■ **What the exercise asks**:
Could you retype the lines below, starting at the line holding "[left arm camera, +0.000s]" and stopping at the line holding "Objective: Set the", inclusive? Copy them exactly and drop the images.

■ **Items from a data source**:
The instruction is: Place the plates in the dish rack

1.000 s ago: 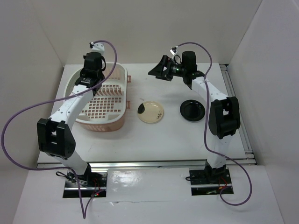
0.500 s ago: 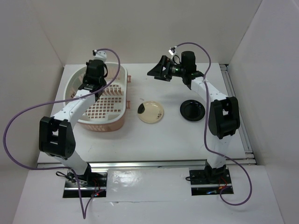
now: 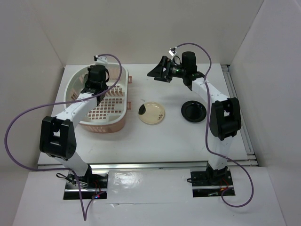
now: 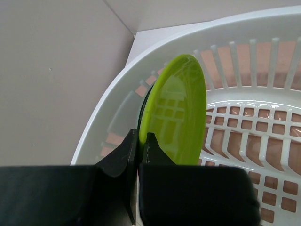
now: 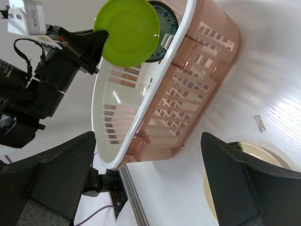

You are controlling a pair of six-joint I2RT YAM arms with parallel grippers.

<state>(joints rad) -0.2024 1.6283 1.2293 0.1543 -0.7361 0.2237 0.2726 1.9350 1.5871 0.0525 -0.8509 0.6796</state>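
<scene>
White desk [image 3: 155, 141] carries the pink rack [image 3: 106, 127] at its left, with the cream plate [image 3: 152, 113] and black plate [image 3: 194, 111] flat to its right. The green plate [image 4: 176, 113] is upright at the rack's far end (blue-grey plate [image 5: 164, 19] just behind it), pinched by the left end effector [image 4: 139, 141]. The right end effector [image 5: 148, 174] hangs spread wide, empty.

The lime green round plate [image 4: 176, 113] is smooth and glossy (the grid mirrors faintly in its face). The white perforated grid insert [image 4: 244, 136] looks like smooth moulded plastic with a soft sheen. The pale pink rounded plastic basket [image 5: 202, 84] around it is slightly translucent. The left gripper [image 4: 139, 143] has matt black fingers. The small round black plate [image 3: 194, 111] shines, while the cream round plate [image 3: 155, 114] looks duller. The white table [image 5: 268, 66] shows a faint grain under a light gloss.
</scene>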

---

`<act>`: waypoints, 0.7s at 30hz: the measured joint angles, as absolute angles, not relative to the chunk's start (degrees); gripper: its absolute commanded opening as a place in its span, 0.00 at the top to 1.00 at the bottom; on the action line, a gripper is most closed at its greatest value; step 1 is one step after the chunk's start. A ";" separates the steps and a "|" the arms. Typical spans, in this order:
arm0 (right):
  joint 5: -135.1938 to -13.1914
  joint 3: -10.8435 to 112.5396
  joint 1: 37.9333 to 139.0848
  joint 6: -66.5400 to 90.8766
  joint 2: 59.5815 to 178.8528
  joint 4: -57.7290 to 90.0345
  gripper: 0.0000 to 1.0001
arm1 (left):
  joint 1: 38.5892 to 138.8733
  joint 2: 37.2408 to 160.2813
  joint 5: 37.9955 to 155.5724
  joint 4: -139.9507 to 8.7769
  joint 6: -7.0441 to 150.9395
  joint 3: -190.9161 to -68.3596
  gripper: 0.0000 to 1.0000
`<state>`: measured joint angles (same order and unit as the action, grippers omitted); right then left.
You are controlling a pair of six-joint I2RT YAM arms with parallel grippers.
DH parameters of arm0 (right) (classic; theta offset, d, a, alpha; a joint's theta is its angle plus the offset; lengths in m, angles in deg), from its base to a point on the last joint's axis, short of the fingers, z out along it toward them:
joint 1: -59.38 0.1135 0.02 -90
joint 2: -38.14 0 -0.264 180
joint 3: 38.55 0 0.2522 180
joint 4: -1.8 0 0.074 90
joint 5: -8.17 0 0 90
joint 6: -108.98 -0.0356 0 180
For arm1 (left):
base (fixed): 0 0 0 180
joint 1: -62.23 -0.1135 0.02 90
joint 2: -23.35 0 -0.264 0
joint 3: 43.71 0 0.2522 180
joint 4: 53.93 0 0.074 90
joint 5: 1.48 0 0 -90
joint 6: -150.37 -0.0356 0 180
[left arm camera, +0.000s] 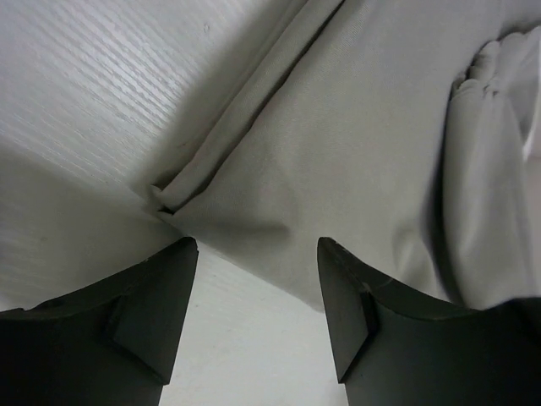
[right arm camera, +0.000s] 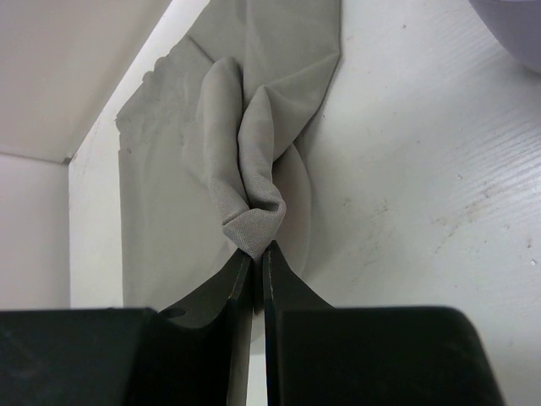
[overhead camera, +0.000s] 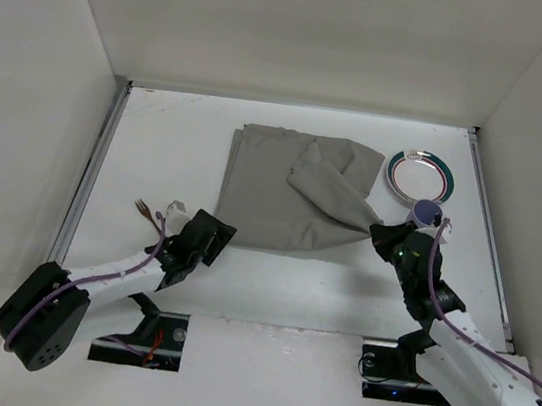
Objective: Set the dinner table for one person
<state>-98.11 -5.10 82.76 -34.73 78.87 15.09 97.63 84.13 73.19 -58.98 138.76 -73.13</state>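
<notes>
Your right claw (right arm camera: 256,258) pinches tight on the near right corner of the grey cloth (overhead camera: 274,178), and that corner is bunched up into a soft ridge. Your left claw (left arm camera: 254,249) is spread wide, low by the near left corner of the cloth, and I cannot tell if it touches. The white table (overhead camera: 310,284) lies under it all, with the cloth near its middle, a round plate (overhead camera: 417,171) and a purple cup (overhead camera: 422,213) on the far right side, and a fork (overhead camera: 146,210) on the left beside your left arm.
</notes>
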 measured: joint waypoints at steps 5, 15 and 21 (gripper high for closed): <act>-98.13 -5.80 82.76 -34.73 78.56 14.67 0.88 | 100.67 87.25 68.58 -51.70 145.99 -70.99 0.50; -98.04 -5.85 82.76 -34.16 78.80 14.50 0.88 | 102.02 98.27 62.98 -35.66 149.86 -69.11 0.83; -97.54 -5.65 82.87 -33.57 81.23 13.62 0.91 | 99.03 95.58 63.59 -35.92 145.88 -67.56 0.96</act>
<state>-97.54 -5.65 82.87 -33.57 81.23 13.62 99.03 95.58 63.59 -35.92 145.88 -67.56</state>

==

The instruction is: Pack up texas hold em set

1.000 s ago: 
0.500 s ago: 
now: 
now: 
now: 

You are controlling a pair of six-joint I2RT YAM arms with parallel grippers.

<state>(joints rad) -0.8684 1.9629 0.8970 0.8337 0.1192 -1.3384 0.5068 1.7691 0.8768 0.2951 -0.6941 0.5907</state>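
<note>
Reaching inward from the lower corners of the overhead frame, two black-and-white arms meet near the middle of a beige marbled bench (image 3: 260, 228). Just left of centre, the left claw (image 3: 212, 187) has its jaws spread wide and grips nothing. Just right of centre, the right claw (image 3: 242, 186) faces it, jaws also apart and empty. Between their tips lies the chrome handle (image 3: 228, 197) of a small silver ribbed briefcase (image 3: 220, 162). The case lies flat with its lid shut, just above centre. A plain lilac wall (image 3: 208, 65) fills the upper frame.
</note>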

■ **Written response**:
[left arm camera, +0.000s] 
[right arm camera, +0.000s] 
[overhead camera, +0.000s] 
Objective: Set the dinner table for one person

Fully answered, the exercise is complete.